Archived Containment Procedures 23/11/20: SCP-1908 is to be held within a standard humanoid containment chamber, with other anomalies related to the "Litter Misters" line of products in Hall ██ of Site-██. The walls in this chamber are to be constructed of non-porous material, with a dental vacuum affixed to SCP-1908's mouth, to prevent SCP-1908 from suffocating due to its effect. Personnel entering the chamber containing SCP-1908 are to wear cleated boots while they remain in the chamber.
DESCRIPTION
SCP-1908 is a male humanoid, approximately 1.5m tall, weighing 58kg. The epidermal tissue of SCP-1908 constantly produces a slick, clear mixture of water and soap. SCP-1908's eyes have been coated in a plastic resin that blocks this liquid, without limiting its eyesight. A tattoo reading "Mr. Soap, from Little Misters ® by Dr. Wondertainment" has been made on the bottom of its left foot. This designation appears as "6" in Document SCP-909-a.

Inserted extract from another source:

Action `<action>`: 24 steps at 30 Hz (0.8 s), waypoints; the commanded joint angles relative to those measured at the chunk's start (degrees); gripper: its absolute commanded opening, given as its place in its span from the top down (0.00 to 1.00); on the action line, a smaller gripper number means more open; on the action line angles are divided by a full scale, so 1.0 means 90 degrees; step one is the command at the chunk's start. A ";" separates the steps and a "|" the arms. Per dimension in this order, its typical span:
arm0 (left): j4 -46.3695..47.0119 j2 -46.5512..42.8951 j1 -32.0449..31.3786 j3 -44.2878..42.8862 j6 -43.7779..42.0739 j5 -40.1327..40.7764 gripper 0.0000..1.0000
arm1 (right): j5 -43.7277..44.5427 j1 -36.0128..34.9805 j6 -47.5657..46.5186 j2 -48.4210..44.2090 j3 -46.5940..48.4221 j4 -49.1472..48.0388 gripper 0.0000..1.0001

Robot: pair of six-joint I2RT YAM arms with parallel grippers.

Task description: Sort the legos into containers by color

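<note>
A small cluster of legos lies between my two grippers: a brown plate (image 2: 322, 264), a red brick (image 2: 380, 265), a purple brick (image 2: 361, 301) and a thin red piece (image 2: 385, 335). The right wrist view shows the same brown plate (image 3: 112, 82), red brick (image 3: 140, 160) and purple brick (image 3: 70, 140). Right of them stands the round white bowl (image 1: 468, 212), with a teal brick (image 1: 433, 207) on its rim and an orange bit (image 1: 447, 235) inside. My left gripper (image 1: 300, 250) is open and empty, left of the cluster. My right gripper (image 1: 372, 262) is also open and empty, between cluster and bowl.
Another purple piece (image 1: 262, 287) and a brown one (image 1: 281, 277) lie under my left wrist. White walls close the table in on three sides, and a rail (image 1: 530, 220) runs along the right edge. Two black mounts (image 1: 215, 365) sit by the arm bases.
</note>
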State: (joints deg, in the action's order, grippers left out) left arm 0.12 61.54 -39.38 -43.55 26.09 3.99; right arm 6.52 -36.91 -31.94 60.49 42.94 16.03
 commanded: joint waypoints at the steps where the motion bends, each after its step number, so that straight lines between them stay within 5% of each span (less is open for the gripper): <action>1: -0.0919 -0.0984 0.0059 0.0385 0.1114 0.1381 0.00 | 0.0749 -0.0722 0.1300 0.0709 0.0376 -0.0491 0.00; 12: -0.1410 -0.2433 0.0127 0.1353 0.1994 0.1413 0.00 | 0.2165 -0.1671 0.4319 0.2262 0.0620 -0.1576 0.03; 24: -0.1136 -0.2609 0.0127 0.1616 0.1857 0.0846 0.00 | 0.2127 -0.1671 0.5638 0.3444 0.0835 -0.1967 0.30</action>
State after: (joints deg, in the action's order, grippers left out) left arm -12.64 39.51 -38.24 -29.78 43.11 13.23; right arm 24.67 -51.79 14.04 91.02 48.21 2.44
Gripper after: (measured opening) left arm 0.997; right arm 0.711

The soap produced by SCP-1908, when applied to an object by a sentient being, can remove certain traits of an object. These traits are dependent on the applier and are generally ones that the applier views as "negative" or "harmful." SCP-1908 is incapable of acting as an applier, and its soap cannot be used on itself. Any surfaces that the soap comes into contact with, with the exception of organic matter and glass, becomes slippery. This effect can be negated by removing SCP-1908 from the general vicinity of affected surfaces. Any liquid matter that comes in contact with SCP-1908 will take upon the same effects of the soap generated by SCP-1908.
DISCOVERY
SCP-1908 was originally contained by the American Secure Containment Initiative from 1894 until their merger into the Foundation in 1933. Like several other anomalies involved in the merger, SCP-1908 was lost during the transfer of anomalies into Foundation Sites and was unable to be located. Following is the surviving documentation on SCP-1908 by ASCI.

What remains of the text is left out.